• **INSTRUCTIONS TO FOLLOW**:
Check the records below line by line, and report how many lines include the string "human". No other words are needed.

• **MATERIAL PROVIDED**:
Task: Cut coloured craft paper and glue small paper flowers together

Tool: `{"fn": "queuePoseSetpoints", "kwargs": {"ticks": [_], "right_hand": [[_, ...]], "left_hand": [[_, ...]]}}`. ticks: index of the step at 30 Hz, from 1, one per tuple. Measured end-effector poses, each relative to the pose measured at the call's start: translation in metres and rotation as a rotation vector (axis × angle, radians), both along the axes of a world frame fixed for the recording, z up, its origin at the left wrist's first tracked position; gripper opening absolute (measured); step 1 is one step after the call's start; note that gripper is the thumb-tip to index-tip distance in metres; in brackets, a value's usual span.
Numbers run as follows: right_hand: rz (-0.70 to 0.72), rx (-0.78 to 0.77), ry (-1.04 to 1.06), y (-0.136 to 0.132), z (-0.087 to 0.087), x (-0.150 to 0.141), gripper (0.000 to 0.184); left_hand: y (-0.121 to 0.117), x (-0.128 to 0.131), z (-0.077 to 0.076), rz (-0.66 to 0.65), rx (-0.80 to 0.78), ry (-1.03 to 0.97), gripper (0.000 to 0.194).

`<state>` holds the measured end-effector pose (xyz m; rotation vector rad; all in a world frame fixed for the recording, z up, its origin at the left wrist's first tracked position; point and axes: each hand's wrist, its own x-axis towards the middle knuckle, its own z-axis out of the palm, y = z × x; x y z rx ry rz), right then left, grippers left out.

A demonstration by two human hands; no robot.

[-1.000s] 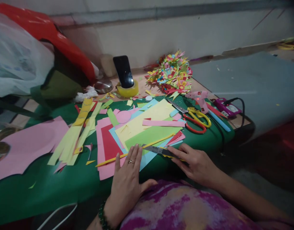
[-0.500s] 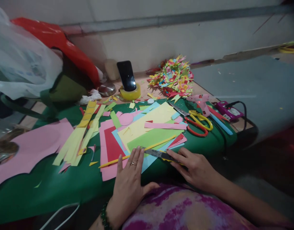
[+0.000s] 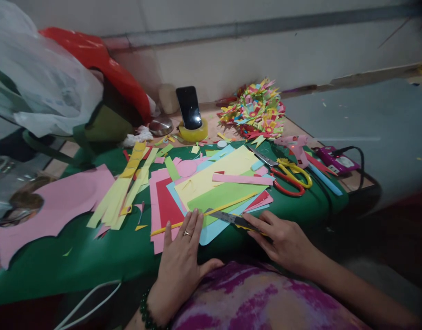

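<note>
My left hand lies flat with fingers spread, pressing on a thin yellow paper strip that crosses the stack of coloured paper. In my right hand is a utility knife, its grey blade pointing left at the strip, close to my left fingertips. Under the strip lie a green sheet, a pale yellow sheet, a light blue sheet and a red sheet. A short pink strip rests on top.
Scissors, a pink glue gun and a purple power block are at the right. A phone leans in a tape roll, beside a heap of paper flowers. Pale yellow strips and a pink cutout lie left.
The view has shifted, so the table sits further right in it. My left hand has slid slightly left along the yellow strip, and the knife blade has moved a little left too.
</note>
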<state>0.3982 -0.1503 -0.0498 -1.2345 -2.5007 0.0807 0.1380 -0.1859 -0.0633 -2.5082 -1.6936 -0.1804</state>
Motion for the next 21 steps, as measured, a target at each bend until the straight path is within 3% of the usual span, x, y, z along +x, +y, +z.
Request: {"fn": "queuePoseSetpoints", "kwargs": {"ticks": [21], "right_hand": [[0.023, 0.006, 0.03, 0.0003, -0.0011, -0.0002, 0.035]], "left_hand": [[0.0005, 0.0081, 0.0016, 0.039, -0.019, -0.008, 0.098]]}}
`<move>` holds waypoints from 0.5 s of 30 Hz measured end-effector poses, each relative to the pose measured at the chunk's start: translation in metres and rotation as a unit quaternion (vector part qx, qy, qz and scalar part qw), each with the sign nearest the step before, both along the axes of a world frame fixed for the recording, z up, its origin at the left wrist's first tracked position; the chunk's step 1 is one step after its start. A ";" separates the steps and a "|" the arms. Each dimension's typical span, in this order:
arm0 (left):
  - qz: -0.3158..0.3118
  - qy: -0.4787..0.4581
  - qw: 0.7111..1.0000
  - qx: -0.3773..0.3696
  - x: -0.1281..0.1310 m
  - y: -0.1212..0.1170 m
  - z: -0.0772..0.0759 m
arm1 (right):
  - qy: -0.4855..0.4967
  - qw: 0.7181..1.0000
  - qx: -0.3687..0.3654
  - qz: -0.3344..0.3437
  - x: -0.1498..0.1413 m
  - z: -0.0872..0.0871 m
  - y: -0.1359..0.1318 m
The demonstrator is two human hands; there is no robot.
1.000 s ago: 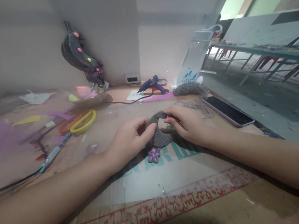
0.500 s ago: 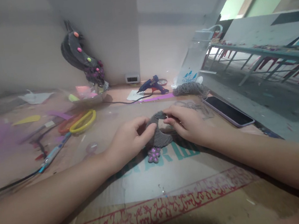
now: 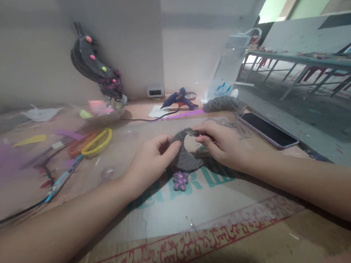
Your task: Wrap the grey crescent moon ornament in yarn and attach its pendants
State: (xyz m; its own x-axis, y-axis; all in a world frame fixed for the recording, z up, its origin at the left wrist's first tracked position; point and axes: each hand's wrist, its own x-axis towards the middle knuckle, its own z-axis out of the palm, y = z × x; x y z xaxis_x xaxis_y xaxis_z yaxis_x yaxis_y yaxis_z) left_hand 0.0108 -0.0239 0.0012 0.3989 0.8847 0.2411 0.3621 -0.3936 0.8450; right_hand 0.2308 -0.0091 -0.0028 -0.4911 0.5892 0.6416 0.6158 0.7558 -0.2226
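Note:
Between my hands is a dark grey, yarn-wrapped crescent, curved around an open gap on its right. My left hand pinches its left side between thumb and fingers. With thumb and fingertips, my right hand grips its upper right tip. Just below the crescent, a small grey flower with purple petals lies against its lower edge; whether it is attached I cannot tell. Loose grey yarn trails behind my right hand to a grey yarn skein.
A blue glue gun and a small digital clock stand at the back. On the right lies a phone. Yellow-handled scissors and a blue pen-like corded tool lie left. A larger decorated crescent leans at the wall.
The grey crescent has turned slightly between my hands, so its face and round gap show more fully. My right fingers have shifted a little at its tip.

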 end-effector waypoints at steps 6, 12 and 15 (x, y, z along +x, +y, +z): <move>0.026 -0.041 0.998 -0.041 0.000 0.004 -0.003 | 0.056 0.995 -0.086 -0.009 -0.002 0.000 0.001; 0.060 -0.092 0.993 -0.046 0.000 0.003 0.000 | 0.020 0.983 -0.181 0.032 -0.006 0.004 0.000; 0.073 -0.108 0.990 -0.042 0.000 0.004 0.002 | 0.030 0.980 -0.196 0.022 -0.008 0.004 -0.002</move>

• **TASK SOLUTION**:
2